• **Problem to solve**
Reproduce nothing beyond the line containing "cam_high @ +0". From the first line of the data below down to it, copy each line exactly, without the pictures.

• **Stored data**
========================

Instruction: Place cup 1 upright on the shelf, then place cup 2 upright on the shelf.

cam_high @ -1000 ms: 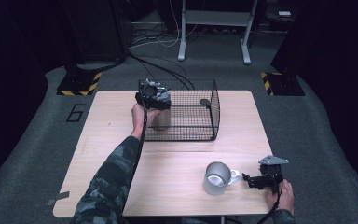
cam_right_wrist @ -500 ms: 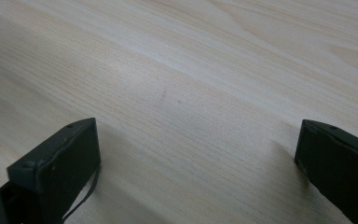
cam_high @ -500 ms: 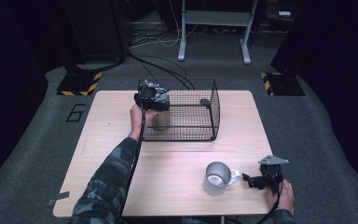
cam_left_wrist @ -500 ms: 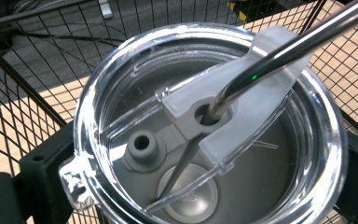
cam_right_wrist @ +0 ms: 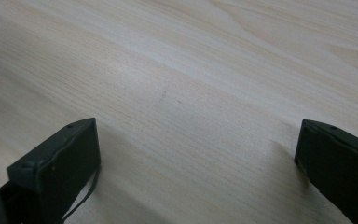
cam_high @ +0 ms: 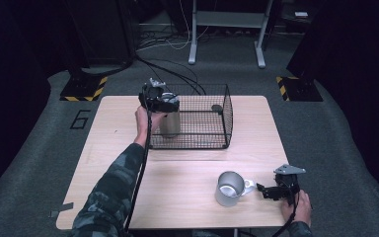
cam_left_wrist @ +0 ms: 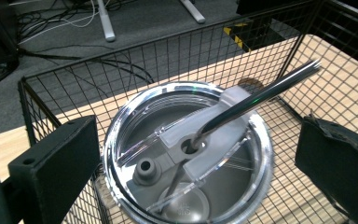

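Note:
A steel tumbler [cam_high: 169, 122] with a clear lid [cam_left_wrist: 186, 154] and a metal straw [cam_left_wrist: 261, 95] stands upright in the near left corner of a black wire basket [cam_high: 212, 143]. My left gripper [cam_high: 164, 104] hovers just above it, open. In the left gripper view its jaws [cam_left_wrist: 198, 140] flank the lid; the left one is close to the rim and the right one stands apart. A steel mug [cam_high: 229, 188] sits at the front right of the wooden table [cam_high: 187, 168]. My right gripper [cam_high: 264, 189] lies beside the mug's handle, open [cam_right_wrist: 198, 135] over bare wood.
A small dark round thing [cam_high: 217, 108] lies on the basket's floor at the back right. Beyond the table are cables on the grey floor, a white stand [cam_high: 227, 29] and yellow-black striped feet [cam_high: 84, 88].

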`<state>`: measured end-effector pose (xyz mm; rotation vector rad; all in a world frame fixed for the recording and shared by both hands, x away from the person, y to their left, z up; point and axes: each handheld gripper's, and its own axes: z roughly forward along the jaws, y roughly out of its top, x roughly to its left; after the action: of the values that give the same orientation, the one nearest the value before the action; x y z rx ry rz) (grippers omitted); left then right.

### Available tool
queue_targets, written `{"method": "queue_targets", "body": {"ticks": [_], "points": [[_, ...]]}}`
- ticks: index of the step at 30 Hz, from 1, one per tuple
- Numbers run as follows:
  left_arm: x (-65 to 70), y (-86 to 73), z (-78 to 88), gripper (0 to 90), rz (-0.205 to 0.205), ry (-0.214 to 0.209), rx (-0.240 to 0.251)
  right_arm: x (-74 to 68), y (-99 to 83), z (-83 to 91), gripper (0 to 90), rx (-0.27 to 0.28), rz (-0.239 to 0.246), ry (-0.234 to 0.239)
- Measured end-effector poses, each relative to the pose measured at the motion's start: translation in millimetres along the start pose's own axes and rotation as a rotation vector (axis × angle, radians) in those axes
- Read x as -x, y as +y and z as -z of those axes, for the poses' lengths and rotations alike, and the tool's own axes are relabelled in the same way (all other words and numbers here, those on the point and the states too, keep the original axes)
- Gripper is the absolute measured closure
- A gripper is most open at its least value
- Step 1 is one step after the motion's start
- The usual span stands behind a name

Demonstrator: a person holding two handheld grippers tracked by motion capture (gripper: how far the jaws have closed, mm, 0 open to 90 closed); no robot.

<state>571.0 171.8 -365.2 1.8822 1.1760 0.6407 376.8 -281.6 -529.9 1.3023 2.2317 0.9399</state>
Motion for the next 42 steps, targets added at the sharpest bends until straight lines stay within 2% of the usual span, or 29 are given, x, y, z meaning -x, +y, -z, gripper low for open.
{"method": "queue_targets", "body": {"ticks": [2,6,12,22,29,38,42], "points": [[0.1,1.2,5.8,0.0,-0.006,-0.005,-0.001,0.0,0.0,0.0,0.0,0.0,0.0,0.0],[0.2,2.1,18.6,0.0,0.006,-0.028,0.005,0.0,0.0,0.0,0.0,0.0,0.0,0.0],[2.9,-1.5,38.1,0.0,-0.034,-0.055,-0.013,0.0,0.0,0.0,0.0,0.0,0.0,0.0],[1.4,-25.9,73.5,0.1,-0.064,-0.063,-0.003,-0.1,0.0,0.0,0.0,0.0,0.0,0.0],[-2.3,-55.1,95.2,0.2,-0.068,-0.051,0.001,-0.3,0.1,0.1,0.0,-0.001,0.0,-0.001],[-13.9,-105.6,108.1,0.1,-0.049,-0.026,-0.057,-1.4,0.4,-0.1,0.0,-0.001,-0.012,-0.007],[-20.8,-134.1,108.3,0.1,-0.027,-0.014,-0.107,-1.3,0.6,0.0,0.0,-0.001,-0.012,-0.007]]}}
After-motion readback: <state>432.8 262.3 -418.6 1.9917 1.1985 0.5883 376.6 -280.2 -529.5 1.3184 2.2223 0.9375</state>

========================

• **Answer for the task**
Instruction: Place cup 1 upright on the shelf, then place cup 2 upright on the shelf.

cam_high @ -1000 ms: 
cam_right_wrist @ -500 ms: 
cam_high @ -500 ms: 
cam_left_wrist @ -500 ms: 
cam_right_wrist @ +0 ms: 
cam_high @ +0 ms: 

This output is complete.